++++ DATA EXTRACT ++++
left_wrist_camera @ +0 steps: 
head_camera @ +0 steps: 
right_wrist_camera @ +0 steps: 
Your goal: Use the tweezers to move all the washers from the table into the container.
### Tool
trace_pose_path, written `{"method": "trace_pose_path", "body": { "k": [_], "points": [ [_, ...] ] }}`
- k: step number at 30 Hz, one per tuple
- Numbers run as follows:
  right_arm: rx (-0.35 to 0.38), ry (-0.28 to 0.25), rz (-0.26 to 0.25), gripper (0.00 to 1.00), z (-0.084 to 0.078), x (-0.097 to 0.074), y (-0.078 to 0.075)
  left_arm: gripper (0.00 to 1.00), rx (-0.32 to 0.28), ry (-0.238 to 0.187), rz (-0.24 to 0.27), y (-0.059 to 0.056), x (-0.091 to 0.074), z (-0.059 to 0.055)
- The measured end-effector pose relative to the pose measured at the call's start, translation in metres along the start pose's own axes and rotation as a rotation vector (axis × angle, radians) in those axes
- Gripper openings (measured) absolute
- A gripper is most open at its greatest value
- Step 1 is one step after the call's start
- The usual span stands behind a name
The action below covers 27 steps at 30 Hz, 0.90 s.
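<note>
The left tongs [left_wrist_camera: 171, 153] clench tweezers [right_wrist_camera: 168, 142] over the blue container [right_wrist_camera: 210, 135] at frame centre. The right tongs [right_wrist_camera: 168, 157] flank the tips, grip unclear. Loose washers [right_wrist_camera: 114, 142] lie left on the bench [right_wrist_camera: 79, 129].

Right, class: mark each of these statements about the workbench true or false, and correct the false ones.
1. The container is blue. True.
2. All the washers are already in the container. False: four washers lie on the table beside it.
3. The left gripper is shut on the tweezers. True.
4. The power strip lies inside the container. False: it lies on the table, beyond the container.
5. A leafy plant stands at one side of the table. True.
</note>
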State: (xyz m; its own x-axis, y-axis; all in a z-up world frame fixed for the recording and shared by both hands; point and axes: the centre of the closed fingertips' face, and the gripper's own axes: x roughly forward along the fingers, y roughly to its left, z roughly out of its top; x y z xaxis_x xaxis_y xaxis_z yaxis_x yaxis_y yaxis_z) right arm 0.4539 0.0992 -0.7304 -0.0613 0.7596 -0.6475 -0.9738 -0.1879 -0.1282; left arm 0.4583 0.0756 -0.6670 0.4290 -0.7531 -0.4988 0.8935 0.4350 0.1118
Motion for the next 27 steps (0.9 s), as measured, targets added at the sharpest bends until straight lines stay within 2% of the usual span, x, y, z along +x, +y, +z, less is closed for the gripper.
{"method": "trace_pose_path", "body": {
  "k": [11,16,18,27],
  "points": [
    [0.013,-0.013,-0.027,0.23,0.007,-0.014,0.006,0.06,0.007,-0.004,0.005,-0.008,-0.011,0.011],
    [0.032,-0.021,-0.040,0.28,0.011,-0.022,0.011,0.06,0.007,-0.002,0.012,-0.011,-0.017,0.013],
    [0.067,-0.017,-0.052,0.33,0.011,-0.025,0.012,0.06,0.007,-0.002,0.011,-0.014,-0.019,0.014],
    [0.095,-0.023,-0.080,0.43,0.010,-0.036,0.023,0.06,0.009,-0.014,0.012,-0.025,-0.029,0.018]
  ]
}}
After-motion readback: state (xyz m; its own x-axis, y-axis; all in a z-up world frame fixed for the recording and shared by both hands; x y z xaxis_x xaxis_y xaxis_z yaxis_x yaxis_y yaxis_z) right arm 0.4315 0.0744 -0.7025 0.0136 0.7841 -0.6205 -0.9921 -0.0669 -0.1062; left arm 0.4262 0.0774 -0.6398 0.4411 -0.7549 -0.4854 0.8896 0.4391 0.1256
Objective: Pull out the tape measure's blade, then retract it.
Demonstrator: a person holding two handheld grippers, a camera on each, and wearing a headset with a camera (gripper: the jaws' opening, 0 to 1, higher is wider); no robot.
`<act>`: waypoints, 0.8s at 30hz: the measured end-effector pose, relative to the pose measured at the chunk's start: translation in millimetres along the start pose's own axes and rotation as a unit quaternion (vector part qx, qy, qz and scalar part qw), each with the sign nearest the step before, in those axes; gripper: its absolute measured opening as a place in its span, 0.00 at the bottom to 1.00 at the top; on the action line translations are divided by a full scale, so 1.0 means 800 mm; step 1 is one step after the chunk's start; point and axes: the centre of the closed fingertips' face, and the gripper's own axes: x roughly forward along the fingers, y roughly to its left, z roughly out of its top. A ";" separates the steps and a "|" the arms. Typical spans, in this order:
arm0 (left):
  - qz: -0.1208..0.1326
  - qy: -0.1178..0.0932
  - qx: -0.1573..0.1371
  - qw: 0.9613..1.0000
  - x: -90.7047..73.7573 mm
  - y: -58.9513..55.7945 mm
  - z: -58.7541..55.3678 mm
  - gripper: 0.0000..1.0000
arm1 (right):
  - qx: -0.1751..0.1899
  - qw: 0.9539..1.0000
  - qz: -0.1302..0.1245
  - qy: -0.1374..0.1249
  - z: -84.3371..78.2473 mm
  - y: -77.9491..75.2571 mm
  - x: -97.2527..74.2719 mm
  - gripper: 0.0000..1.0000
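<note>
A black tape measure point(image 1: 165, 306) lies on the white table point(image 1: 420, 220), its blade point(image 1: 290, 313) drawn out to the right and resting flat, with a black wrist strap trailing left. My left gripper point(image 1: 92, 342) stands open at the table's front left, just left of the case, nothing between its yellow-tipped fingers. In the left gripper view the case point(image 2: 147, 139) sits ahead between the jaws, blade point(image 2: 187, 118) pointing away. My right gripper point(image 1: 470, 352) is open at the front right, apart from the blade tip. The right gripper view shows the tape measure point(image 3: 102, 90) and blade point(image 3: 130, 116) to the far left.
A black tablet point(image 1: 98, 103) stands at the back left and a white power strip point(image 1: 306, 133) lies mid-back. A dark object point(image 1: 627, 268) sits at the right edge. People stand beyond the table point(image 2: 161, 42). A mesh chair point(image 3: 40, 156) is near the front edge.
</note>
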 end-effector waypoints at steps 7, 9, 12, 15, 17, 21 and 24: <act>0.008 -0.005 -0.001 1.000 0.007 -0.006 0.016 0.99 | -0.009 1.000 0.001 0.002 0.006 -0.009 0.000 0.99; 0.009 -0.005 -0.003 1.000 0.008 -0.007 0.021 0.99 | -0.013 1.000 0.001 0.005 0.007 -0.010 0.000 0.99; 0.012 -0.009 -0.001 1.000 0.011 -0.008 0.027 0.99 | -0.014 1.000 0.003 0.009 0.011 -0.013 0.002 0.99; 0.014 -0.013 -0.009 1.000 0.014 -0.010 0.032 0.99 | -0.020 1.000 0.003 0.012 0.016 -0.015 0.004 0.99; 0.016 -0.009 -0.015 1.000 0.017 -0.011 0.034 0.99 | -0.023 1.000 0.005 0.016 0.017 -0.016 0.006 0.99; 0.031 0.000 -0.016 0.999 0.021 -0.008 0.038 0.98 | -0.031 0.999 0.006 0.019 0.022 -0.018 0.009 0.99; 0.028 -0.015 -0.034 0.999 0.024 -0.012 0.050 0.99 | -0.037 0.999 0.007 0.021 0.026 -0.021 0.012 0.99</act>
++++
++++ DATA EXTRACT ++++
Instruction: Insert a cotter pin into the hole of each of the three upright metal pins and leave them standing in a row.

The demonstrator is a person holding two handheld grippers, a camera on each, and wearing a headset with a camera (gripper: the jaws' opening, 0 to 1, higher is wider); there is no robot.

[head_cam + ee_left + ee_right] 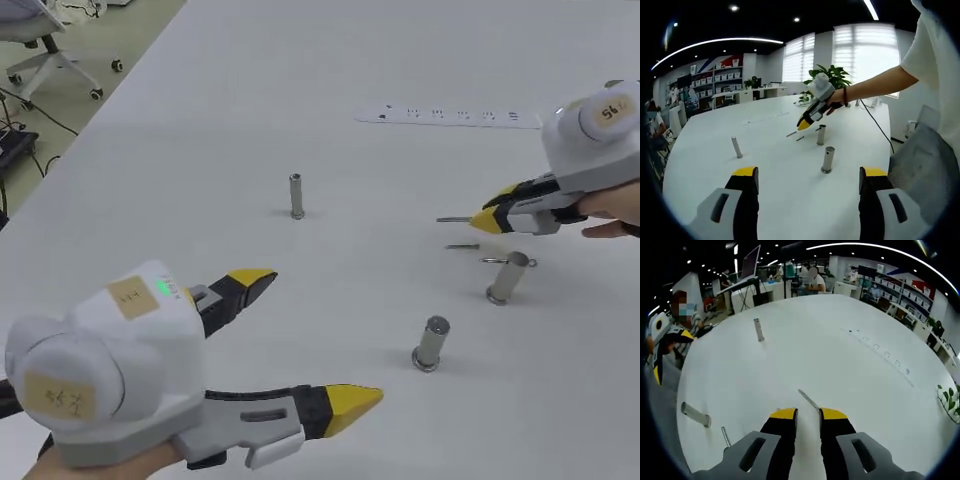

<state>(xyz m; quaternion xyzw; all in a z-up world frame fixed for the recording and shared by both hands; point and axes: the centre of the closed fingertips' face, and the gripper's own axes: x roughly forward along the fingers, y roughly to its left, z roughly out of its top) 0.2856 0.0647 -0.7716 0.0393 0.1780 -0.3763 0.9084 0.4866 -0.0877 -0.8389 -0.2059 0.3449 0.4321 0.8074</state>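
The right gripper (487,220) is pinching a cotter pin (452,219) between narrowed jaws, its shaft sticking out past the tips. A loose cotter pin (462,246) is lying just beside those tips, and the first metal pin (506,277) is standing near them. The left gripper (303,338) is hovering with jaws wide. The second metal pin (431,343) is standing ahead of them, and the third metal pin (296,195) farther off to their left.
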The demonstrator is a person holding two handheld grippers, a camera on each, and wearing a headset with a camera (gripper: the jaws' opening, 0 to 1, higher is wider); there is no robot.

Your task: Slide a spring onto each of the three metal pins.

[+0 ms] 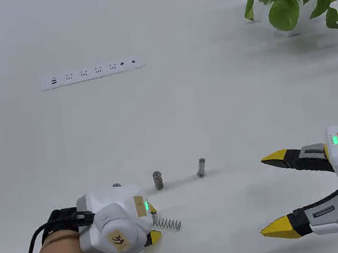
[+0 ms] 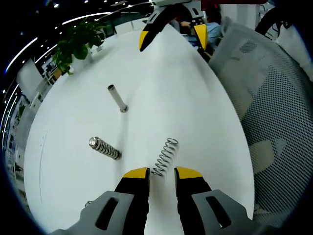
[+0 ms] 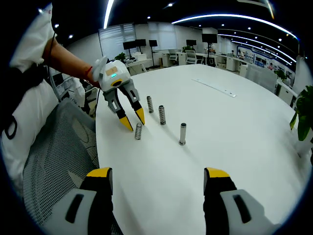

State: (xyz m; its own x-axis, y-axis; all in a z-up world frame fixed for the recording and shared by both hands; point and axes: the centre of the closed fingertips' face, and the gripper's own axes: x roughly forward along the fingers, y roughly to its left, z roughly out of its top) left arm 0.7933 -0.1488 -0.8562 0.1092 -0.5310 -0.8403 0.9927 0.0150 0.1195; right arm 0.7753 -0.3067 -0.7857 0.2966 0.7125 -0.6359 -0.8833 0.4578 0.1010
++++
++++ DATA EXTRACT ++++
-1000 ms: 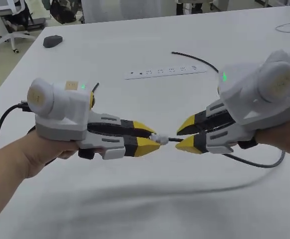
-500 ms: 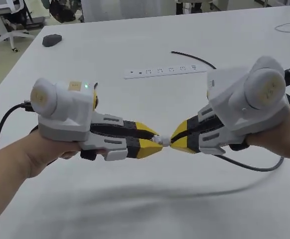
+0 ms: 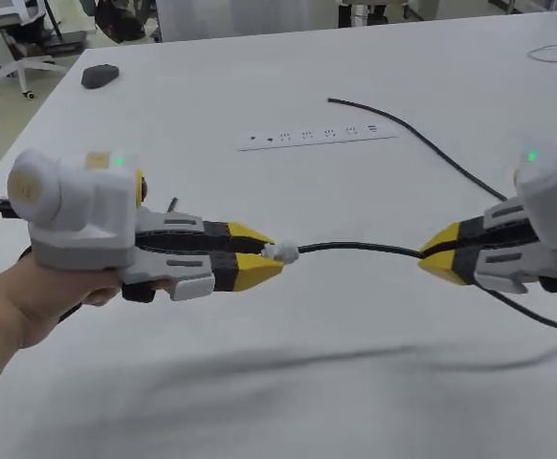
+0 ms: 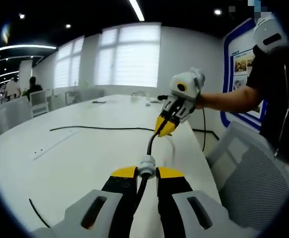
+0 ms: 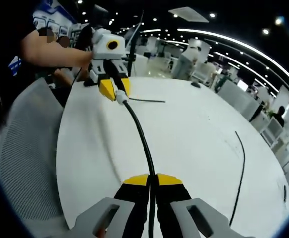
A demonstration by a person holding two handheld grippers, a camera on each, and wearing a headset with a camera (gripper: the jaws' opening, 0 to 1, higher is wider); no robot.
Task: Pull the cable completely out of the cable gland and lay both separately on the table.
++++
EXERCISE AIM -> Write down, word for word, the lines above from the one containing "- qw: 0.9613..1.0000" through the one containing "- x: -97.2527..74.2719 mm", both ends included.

COMPLETED TASK ->
  - qw: 0.9613..1.0000
  - x: -90.7047..73.7573 mm
  - y: -58.9513..55.7945 mm
  - z: -58.7541..55.3678 mm
  - gripper: 0.0000..1.0000
arm1 (right):
  - qx: -0.1751..0.1899
  - qw: 0.9539..1.0000
  - qz: -0.1302..0.1245
  - qy: -0.1374..0.1249
  - z: -84.3371..78.2473 mm
  - y: -77.9491..75.2571 mm
  - x: -97.2527..74.2719 mm

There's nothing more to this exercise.